DIRECT ACTION shows that life outside the realm of states and corporations is deeply intertwined with the natural landscape. Occupants work the land and harvest its fruits. A prolonged close-up of calloused hands picking and sorting through weeds seamlessly transitions into another pair making bread from scratch. Despite its long takes—some lasting up to 10 minutes—the film’s layered sound design creates continuity between disparate spaces on the ZAD. Whether we are watching a smith strike hot iron, children at a birthday celebration, or a person laboriously filing individual chainsaw blades, birdsong and rustling foliage linger in the backdrop. Even before going above the clouds in a high-flying drone shot of the territory, the film sonically maps the community. This is a polity tied together by land and labor, not by dollars and fiber-optic cables.

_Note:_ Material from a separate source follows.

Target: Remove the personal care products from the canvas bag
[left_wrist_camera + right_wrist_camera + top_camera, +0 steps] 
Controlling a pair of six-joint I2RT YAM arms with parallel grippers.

Cailleau and Russell are not only re-examining spatial relationships to resistance, but they also construct the alternative temporal experience of communal living. Filmed over 100 days, often only collecting one shot per day, the duo spent most of their time embedding themselves into the ZAD. During a Q&A at New York Film Festival last year, Russell explained that most of their time was spent “working with, sleeping next to, cleaning, cooking, kind of trying to understand what it felt like to be at [the ZAD], as opposed to what it did concretely.” Though the 216-minute runtime moves faster than one might expect, the film’s length is essential in recreating the flow of time at the ZAD. Occupants do not structure their day on when global markets open and close, nor are they held captive by the 24-hour media cycle. Time is instead defined by long periods of waiting: for seasons to change, harvests to ripen, and the claws of the state to inevitably re-emerge from beyond the treeline.
DIRECT ACTION screens today through April 17 at Anthology Film Archives.